The parent didn’t believe in sharing her grief. Grief is a private matter, they thought. She didn’t even want her deceased son’s visitors to cry during the funeral. They were fine for a month or so until they could not handle their pain anymore. One day they read our article in the Sunday Inquirer . They cut the article and pinned it to their bulletin board. Looking at the pinned article everyday for two weeks, they finally found the courage to contact us. The rest is history.

compassionate friendsToday marks the first year anniversary of The Compassionate Friends Philippines. Co-founded by Cathy, Alma , myself and our spouses, we continue to bring monthly meetings to newly bereaved or seasoned grievers.

A year ago, when I first told my eldest daughter about The Compassionate Friends, she seemed worried ” So what will you be doing? Talking about your dead babies?”

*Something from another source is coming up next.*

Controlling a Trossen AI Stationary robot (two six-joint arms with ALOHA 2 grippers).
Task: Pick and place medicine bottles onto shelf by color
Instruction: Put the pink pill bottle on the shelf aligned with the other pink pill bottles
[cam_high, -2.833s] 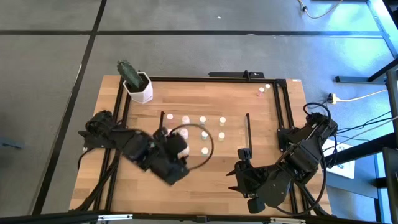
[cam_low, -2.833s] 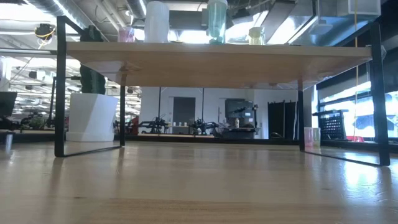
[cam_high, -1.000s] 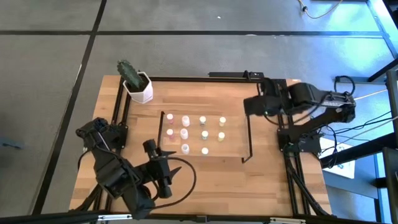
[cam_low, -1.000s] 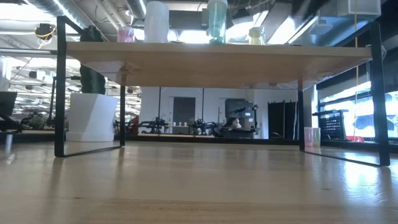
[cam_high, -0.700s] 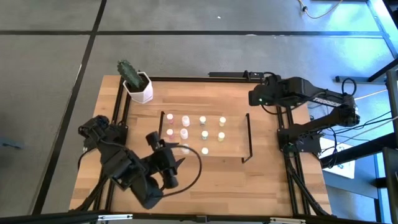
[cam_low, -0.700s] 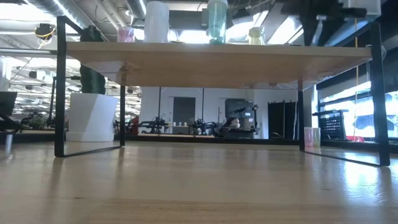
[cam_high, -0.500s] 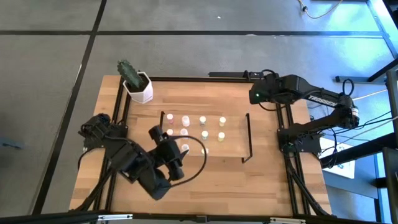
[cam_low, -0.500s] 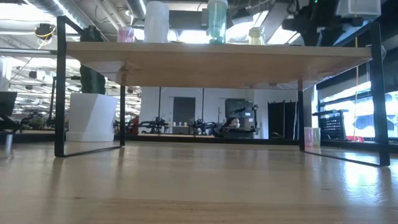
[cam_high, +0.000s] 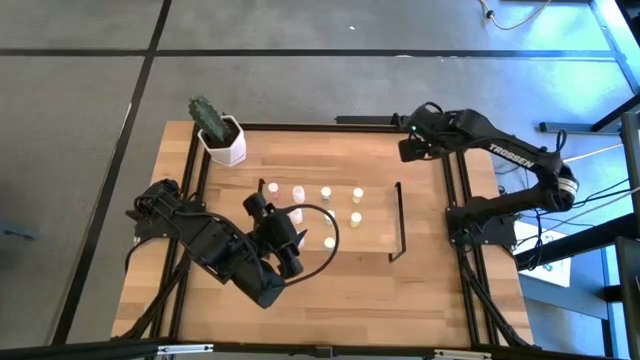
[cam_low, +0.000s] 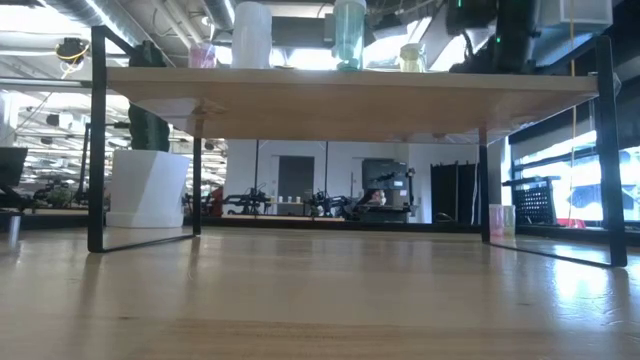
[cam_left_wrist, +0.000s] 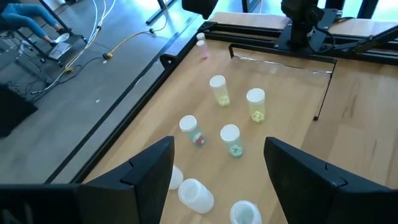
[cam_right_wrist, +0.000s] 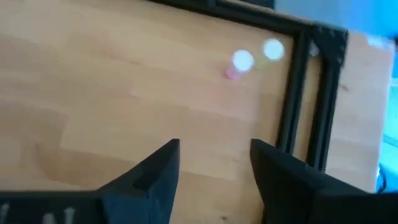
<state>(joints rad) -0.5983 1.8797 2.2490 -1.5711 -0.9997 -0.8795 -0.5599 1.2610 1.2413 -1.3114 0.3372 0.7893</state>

My other daughter asked “Won’t you get depressed hearing sad stories?”

I stopped and thought for a minute… it is incredibly sad to hear the stories of loss and pain, but it does not depress me. I ache for those families whose loss is more recent, where the pain is a heart savagely torn into raw pieces and where the pain seems relentless and like it will last forever. But I am further along in my grief journey and I have gone through so much pain that I have learned my lessons well. I don’t know how I made it this far . I don’t know how I kept my sanity, through the past years when there were no grief support around. I know for certain that my grief journey, as hard as it has been, was made easier, and my burden lighter, through the grace of God. He was the one who enlightened me to start this support group.

Making sense out of my son’s death was the only way to understand the “why’s”.

You know those questions “Why God? Why me? Why take my son? Why were we punished?” that are often left unanswered? Well, reaching out to others was the only way for me to make sense out of this relentless pain, to move on towards the positive resolution of my grief.

And so The Compassionate friends continue to come monthly…to meet, to hug, to cry, to laugh to listen and to try to understand another’s story. We come to love each other’s children that we never got to meet. Their faces become almost as familiar as our own children’s faces and so incredibly dear because they were so special to our friends. In sharing our children’s lives and their deaths, they continue to live on through our stories and our pictures and we are comforted as we grieve together.

Note:
In loving memory of all children who are no longer with us, The Compassionate Friends extends an invitation for you, your family, and friends to join tens of thousands of persons around the globe 10th Worldwide Candlelighting or light a candle in their homes…
candlelight

Where: UP Sunken Garden, UP Campus, Diliman, Quezon City
Date: Sunday , December 10. 2006
Time: 5:00 to 8:00 PM

co-sponsored by UP Katipunan ng mga Mag-aaral ng Sosyolohiya

2 thoughts on “Finding the Compassionate Friends”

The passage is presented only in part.